Clinically apparent vitamin D deficiency is rarely seen in the United States except when exposure to sunlight and intake of vitamin D–fortified milk and other dairy products are limited. However, many elderly Americans are at risk for occult vitamin D deficiency or insufficiency because of sun avoidance, sunscreen use, an age-related decrease in dermal vitamin D synthesis, impaired hepatic and renal vitamin D hydroxylation, and diminished intestinal responsiveness to 1,25-dihydroxyvitamin D. Celiac disease or sprue, regional enteritis, intestinal bypass surgery, partial gastrectomy, chronic liver disease, primary biliary cirrhosis, pancreatic insufficiency, chronic renal failure, and certain medications have also been associated with the development of osteomalacia.

Two extremely rare genetic syndromes are also associated with rickets. Vitamin D–dependent rickets (VDDR) type I (also called pseudovitamin D deficiency rickets) is caused by an almost complete absence of renal 25-hydroxyvitamin D–1α-hydroxylase activity. VDDR type II results from a mutation of the vitamin D receptor gene that causes end-organ resistance to 1,25-dihydroxyvitamin D and lack of vitamin D action.

Nutritional phosphate deficiency, decreased intestinal phosphate absorption due to ingestion of phosphate binders (such as aluminum hydroxide), or renal phosphate wasting may result in osteomalacia or rickets.
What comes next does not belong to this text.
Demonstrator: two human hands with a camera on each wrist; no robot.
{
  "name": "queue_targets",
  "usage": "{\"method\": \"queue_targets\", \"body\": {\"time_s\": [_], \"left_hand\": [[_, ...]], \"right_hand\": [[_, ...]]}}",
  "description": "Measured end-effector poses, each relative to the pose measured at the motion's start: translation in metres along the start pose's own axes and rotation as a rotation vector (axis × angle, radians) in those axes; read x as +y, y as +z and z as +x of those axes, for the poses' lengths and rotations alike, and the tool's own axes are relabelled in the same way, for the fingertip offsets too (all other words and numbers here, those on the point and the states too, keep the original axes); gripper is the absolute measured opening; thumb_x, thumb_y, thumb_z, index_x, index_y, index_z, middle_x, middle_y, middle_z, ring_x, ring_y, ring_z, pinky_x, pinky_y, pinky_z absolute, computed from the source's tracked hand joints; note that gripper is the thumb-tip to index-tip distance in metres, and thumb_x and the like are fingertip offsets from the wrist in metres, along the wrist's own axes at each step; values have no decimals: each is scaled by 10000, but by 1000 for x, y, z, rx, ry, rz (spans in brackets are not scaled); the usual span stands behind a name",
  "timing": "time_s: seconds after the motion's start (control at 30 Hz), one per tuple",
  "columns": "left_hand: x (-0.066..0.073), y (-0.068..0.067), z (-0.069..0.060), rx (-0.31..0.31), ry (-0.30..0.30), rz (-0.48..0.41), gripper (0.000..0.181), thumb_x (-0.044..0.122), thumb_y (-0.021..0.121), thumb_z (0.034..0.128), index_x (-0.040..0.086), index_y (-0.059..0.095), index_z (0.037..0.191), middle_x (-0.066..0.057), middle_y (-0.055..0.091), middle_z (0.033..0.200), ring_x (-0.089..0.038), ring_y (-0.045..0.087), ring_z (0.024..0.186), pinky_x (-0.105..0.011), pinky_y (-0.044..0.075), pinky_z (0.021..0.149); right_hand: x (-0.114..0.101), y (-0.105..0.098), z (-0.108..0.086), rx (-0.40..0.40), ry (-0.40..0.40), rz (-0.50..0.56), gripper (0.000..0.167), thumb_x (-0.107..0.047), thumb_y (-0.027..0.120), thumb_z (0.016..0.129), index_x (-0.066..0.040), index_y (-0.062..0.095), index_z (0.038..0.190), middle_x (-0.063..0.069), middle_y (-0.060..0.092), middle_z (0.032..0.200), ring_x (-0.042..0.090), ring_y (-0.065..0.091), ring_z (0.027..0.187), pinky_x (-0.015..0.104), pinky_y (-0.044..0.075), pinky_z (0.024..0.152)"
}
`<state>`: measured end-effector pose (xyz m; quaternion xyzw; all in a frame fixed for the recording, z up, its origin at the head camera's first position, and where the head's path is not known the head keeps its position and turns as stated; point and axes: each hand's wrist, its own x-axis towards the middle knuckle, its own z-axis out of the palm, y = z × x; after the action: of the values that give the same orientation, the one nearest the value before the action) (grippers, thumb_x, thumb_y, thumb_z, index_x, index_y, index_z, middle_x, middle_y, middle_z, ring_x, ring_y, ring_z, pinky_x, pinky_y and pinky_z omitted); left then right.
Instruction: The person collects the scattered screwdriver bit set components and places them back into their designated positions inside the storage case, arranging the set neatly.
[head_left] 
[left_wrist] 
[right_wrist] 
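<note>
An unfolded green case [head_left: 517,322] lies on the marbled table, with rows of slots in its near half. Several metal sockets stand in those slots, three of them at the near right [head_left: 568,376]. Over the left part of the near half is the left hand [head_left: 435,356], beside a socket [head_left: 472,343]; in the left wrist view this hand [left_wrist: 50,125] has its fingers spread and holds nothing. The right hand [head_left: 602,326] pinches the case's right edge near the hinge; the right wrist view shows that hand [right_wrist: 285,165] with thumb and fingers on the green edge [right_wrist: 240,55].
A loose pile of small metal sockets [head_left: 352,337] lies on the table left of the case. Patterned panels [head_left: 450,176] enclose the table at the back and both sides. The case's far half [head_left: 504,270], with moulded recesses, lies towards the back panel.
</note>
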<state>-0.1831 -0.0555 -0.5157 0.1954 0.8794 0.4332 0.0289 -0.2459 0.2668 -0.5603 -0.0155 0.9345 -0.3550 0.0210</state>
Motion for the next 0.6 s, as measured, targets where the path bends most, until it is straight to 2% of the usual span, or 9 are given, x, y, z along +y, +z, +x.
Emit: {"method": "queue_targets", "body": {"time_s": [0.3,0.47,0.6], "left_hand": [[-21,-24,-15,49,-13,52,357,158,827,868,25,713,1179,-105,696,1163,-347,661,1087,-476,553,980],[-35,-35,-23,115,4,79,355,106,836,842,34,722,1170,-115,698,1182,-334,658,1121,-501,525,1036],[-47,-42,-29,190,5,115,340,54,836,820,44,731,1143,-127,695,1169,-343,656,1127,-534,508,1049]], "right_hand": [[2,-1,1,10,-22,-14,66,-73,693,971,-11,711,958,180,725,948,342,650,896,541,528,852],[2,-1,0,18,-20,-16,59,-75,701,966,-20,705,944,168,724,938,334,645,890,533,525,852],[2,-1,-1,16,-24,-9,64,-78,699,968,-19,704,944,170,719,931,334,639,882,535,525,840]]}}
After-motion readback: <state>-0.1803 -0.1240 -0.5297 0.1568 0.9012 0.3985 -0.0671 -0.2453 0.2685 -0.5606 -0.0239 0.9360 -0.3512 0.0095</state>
Hypophosphatemic rickets (also called vitamin D–resistant rickets) is a syndrome of renal phosphate wasting and decreased renal synthesis of 1,25-dihydroxyvitamin D. Hypophosphatemic rickets, which is transmitted as an X-linked dominant trait, is the most common inherited form of rickets. Another syndrome, tumor-induced osteomalacia, is observed when usually benign neoplasms of mesenchymal origin secrete fibroblast growth factor-23 (FGF-23), which promotes renal phosphate wasting and produces osteomalacia.